Both dendrograms reveal two main clusters at a relatively high distance, but the clean dataset’s dendrogram exhibits more distinct subclusters with clearer boundaries. In contrast, the noisy dataset’s dendrogram is somewhat more scattered, as the extra irrelevant features obscure the natural separations and cause certain points to merge at unexpected distances.

Overall, while both datasets suggest a fundamental split into two broad groups, the clean dataset allows for a clearer view of customer segmentation, reflecting the stronger relevance of its features.
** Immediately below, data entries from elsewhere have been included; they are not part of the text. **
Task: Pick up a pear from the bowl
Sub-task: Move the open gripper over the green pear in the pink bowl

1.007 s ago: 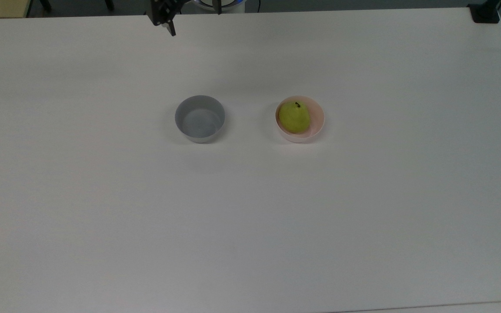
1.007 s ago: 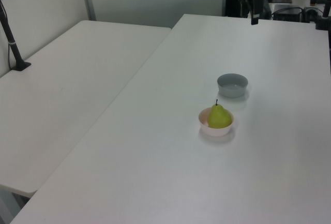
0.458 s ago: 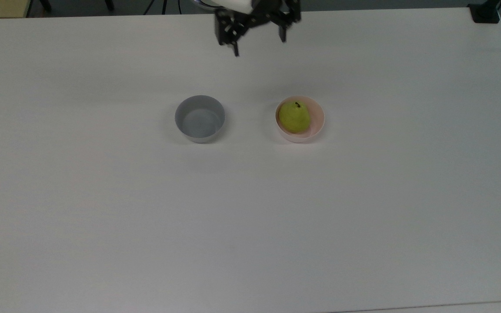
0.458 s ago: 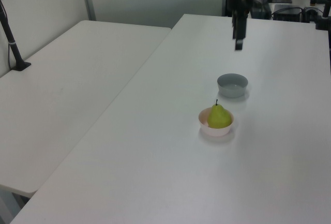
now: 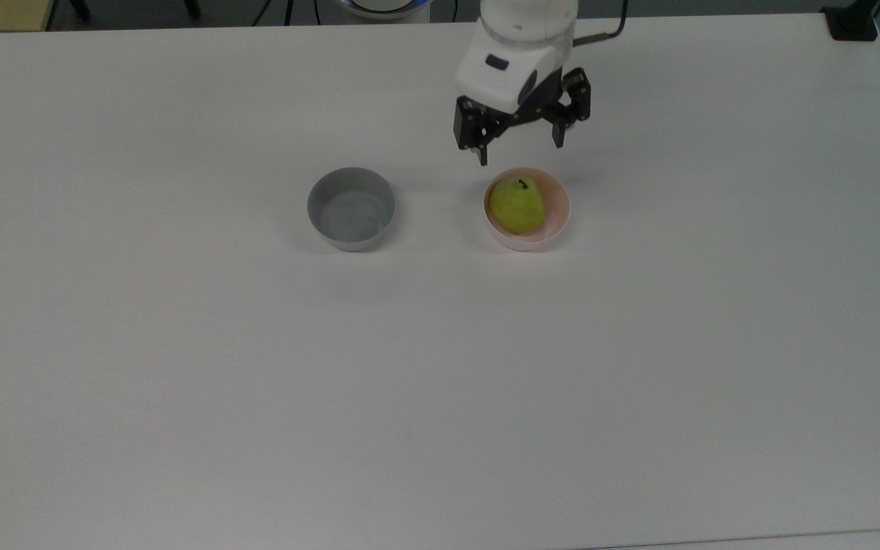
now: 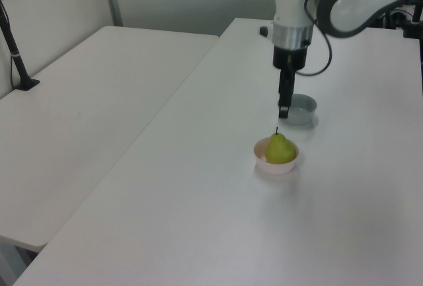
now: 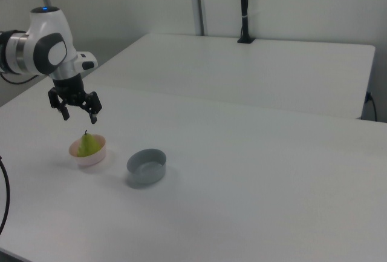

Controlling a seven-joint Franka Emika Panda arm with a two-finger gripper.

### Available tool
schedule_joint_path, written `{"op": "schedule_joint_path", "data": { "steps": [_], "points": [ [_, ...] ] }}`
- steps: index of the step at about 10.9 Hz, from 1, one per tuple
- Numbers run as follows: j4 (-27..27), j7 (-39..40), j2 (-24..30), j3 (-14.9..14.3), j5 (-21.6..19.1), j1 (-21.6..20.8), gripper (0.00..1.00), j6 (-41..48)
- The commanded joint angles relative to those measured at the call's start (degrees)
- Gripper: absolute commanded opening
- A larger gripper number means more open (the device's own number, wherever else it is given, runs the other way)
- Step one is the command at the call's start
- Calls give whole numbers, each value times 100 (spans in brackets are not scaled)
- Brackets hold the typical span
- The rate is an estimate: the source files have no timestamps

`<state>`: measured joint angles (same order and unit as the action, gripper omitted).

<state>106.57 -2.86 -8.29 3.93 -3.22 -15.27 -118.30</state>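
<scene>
Gripper (image 7: 79, 117) hangs above pear (image 5: 517, 205) in bowl (image 5: 554, 227); fingers apart.

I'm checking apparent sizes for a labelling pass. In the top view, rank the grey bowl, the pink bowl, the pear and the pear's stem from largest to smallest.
1. Grey bowl and pink bowl: they look alike in size, so no ranking between them.
2. Pear, sitting inside the pink bowl.
3. Pear's stem, by far the smallest.

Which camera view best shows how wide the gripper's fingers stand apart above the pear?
The top view: the gripper has both fingers spread wide, just beyond the pear in the pink bowl. The right view also shows both fingers apart; the left view sees them edge-on, overlapping.
</scene>
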Motion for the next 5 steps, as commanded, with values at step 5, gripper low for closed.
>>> {"op": "schedule_joint_path", "data": {
  "steps": [5],
  "points": [
    [321,-224,-577,-32,357,-248,100,-808]
  ]
}}
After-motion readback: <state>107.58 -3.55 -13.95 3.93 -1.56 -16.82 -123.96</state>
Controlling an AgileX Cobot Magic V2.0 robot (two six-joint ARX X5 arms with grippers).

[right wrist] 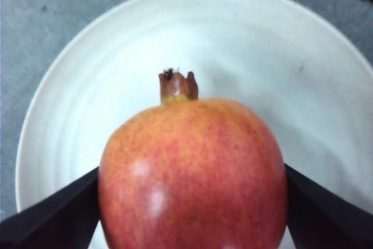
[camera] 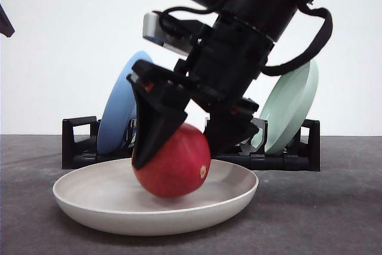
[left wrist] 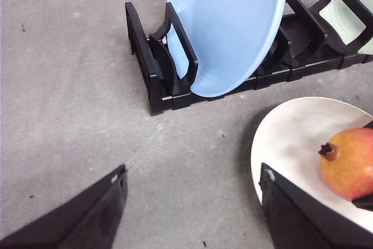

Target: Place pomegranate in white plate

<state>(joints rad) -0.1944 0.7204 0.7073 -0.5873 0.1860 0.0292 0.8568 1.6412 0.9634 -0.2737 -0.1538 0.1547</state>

The noisy data makes it more difficult to discern crisp subclusters, indicating the importance of careful feature selection when performing hierarchical clustering.

Conclusion¶

Through K-means and hierarchical clustering, we identified meaningful customer segments based on age, income, and spending score. Visualizations revealed distinct clusters that were often aligned with demographic features like gender, helping to uncover consumer subgroups with similar behaviors. Testing different feature combinations highlighted which attributes contributed most to cluster formation. Despite the addition of noise in the extended dataset, hierarchical clustering still revealed structure, demonstrating the robustness of clustering methods in noisy environments. These findings provide valuable guidance for targeted marketing and customer segmentation strategies.